● **WHAT IS REQUIRED**
Start to finish, print the data below exactly, without the images.

-----

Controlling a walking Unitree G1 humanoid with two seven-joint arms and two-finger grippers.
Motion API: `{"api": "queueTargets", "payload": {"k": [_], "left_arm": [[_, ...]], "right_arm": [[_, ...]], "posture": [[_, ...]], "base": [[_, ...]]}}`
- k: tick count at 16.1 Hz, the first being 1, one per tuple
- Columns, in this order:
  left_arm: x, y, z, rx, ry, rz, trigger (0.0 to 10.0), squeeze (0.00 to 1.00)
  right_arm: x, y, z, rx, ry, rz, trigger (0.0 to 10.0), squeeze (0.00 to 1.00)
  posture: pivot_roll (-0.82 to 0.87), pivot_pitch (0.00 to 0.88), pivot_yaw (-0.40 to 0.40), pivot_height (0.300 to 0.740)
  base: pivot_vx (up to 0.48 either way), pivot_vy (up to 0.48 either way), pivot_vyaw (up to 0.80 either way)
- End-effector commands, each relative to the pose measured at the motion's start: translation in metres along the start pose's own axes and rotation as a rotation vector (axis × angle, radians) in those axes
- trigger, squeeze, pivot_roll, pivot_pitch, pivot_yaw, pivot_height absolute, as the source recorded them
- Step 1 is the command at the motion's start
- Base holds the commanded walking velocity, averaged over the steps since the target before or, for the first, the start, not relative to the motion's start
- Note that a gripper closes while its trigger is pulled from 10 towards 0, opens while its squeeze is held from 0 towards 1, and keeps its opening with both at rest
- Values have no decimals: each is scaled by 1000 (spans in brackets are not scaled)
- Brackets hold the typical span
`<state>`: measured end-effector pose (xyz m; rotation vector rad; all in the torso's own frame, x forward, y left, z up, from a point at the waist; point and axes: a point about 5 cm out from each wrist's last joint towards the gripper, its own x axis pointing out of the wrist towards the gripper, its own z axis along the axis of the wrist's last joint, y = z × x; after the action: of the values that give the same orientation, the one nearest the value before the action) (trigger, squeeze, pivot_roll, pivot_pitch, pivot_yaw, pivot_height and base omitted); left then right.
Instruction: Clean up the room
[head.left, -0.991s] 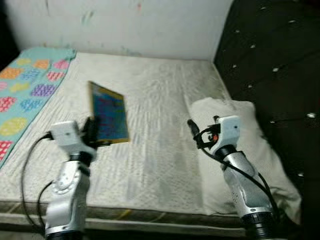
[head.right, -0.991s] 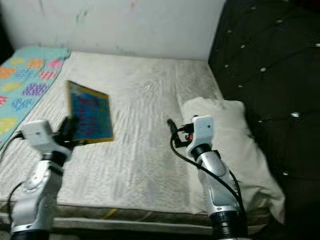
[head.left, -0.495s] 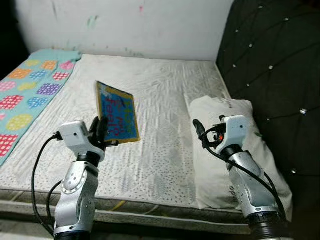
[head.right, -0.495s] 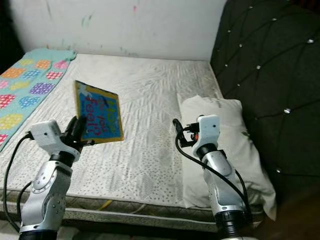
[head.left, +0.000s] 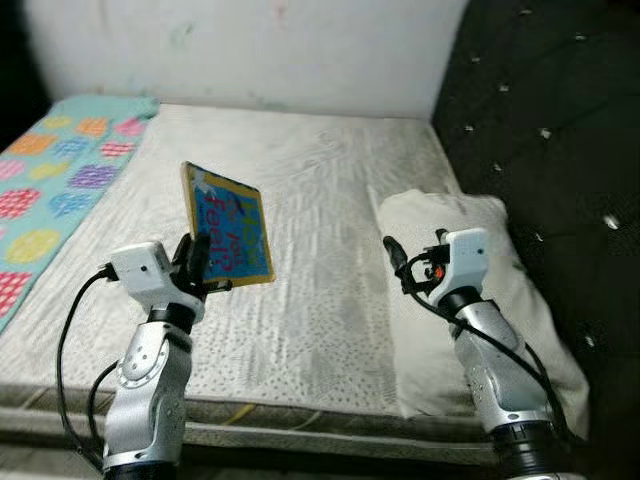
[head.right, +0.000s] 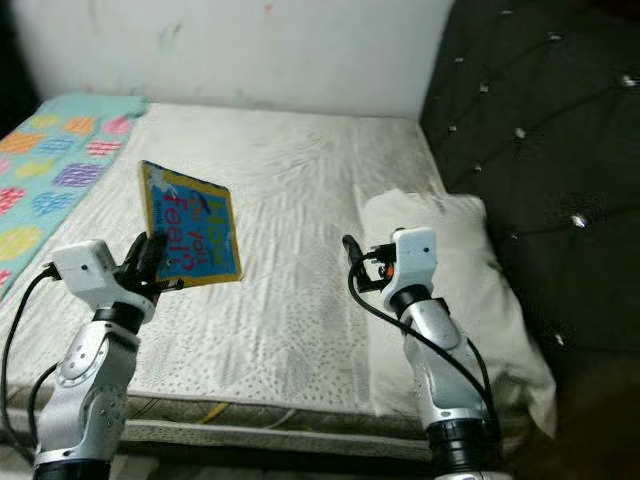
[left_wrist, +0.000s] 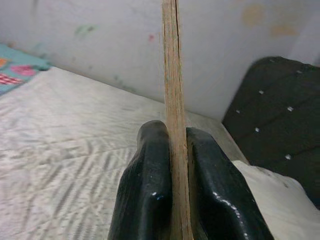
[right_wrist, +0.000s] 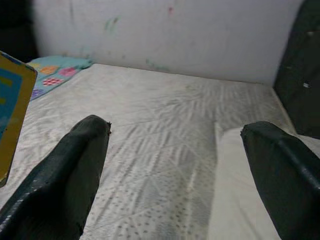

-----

● **OUTPUT OF THE TASK**
Controlling a walking Unitree G1 humanoid with two seven-joint arms and two-finger grippers.
Motion API: `{"api": "queueTargets", "payload": {"k": [_], "left_arm": [[_, ...]], "right_arm": [[_, ...]], "posture": [[_, ...]], "base": [[_, ...]]}}`
- k: tick count at 16.1 Hz, the first being 1, one per tuple
- Columns, in this order:
  left_arm: x, y, z, rx, ry, rz, trigger (0.0 to 10.0), squeeze (0.00 to 1.00)
  right_arm: x, y, z, rx, ry, rz, trigger (0.0 to 10.0), squeeze (0.00 to 1.00)
  posture: pivot_roll (-0.82 to 0.87), pivot_pitch (0.00 to 0.88), pivot_yaw (-0.40 to 0.40), pivot_height (0.300 to 0.740)
  base: pivot_vx (up to 0.48 either way), pivot_vy (up to 0.48 either way), pivot_vyaw (up to 0.80 either way)
- End-effector commands, each relative to the pose measured at the motion's start: translation in metres along the start pose's own axes and rotation as a rotation vector (axis × angle, radians) in those axes
- trigger, squeeze, pivot_roll, pivot_pitch, pivot_yaw, pivot_height absolute, as the source recorded them
- Step 1 is the command at the motion's start
- Base holds the commanded walking velocity, averaged over the steps since the target before or, for the first, the start, not relative to the motion's start
- Note that a gripper closes while its trigger is pulled from 10 towards 0, opens while its squeeze is held from 0 towards 1, and keeps its opening with both at rest
- Values have no decimals: each is scaled by 1000 (spans in brackets are not scaled)
- Brackets hold the typical span
`<state>`: measured end-effector pose (xyz m; rotation vector rad; all in the torso's own frame, x forward, y left, z up, from a point at the waist; point and axes: a point about 5 cm out from each wrist's last joint towards the gripper, its own x axis pointing out of the wrist towards the gripper, its own z axis along the axis of the wrist's last joint, y = z × x; after the action: of the values that give the same orientation, the one nearest the value before the action) (trigger, squeeze, pivot_roll, pivot_pitch, pivot_yaw, pivot_height and base omitted); left then right.
Instruction: Clean up the room
[head.left, -0.991s] 
[head.right, -0.991s] 
[head.left, -0.495s] 
[head.right, -0.495s] 
[head.left, +0.000s] 
[head.right, +0.000s] 
[left_wrist, +0.000s] 
[right_wrist, +0.000s] 

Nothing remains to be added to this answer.